The second fluid conduit 2630 is fluidicly coupled to the first fluid conduit
2620 and the third fluid conduit 2640. The second fluid conduit 2630 is
further
preferably contained within the housing 2615. The second fluid conduit 2630 is
preferably adapted to convey fluidic materials such as, for example, drilling
muds,
water, and lubricants at operating pressures and flow rates ranging from about
0
to 12,000 psi and 0 to 500 gallons/minute in order to optimally provide
propagation
of the expansion cone 2690.
The first valve 2635 is preferably adapted to controllably block the second
fluid conduit 2630. In this manner, the flow of fluidic materials through the
second
fluid conduit 2630 is controlled. The first valve 2635 may be any number of
conventional commercially available flow control valves.
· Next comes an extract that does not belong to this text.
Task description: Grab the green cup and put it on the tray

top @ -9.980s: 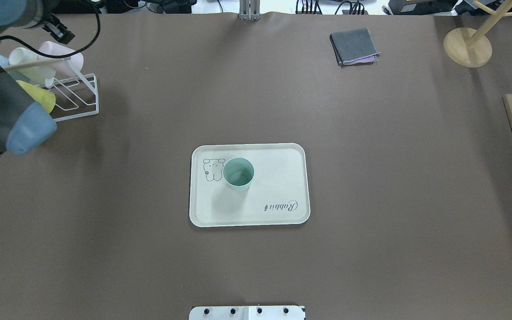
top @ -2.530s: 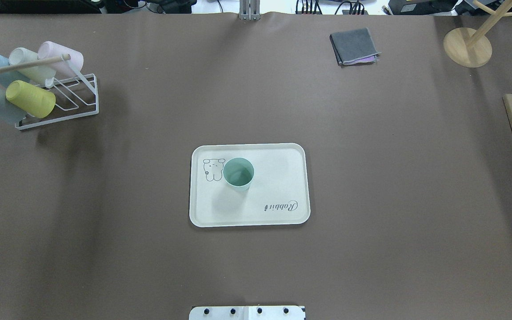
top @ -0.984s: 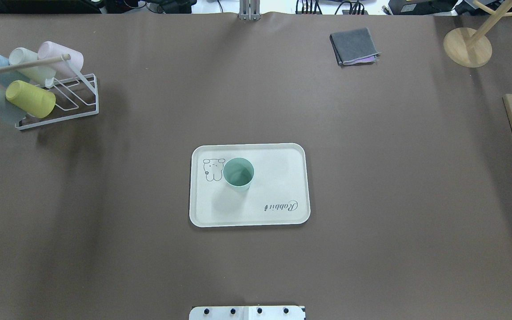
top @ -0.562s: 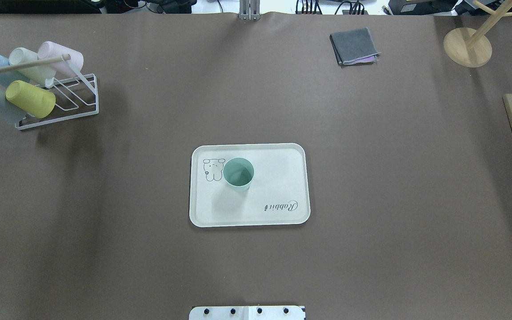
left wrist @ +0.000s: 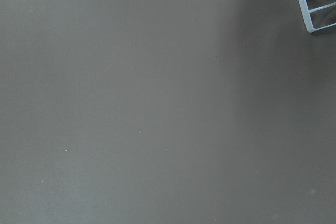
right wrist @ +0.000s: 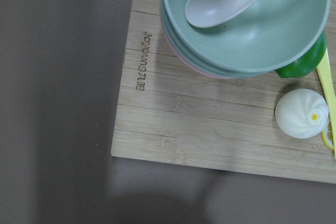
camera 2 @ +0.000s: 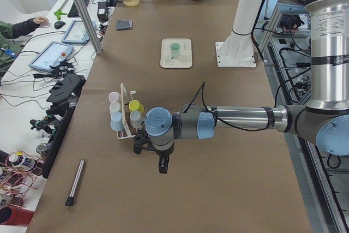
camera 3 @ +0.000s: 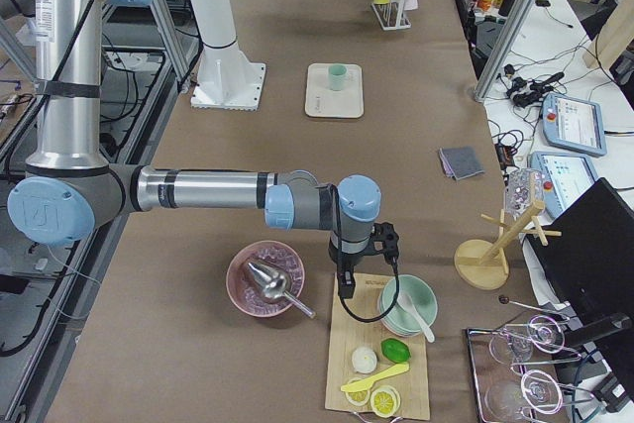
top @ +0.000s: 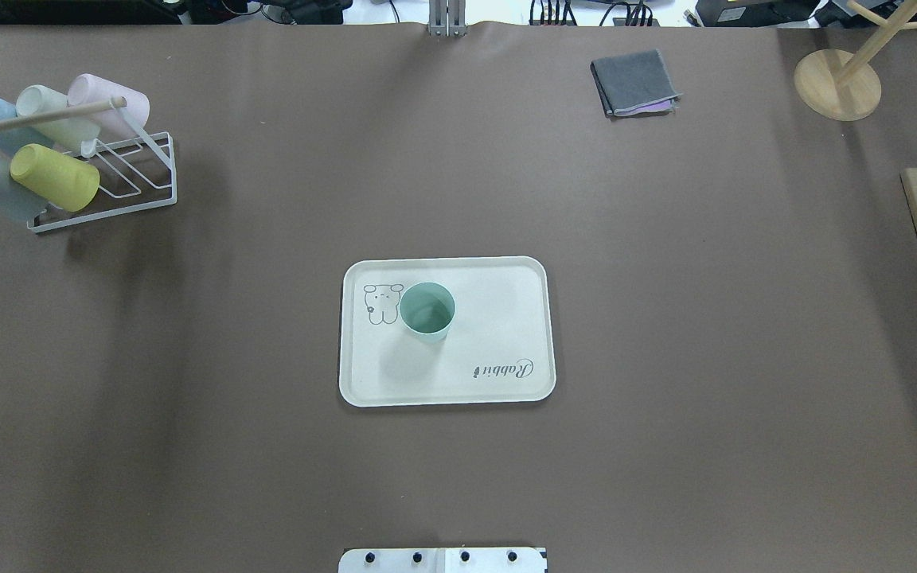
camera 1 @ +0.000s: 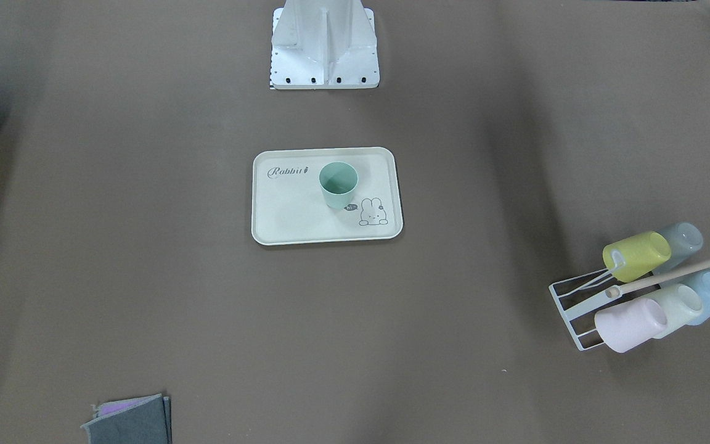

In a preferred
embodiment, the first valve 2635 is a conventional ball valve available from
various
commercial suppliers.
The third fluid conduit 2640 is fluidicly coupled to the outlet of the pump
2625, the second fluid conduit 2630, and the fifth fluid conduit 2660. The
third fluid
conduit 2640 is further preferably contained within the housing 2615. The
third
fluid conduit 2640 is preferably adapted to convey fluidic materials such as,
for
example, drilling muds, water, and lubricants at operating pressures and flow
rates
ranging from about 0 to 12,000 psi and 0 to 500 gallons/minute in order to
optimally
provide propagation of the expansion cone 2690.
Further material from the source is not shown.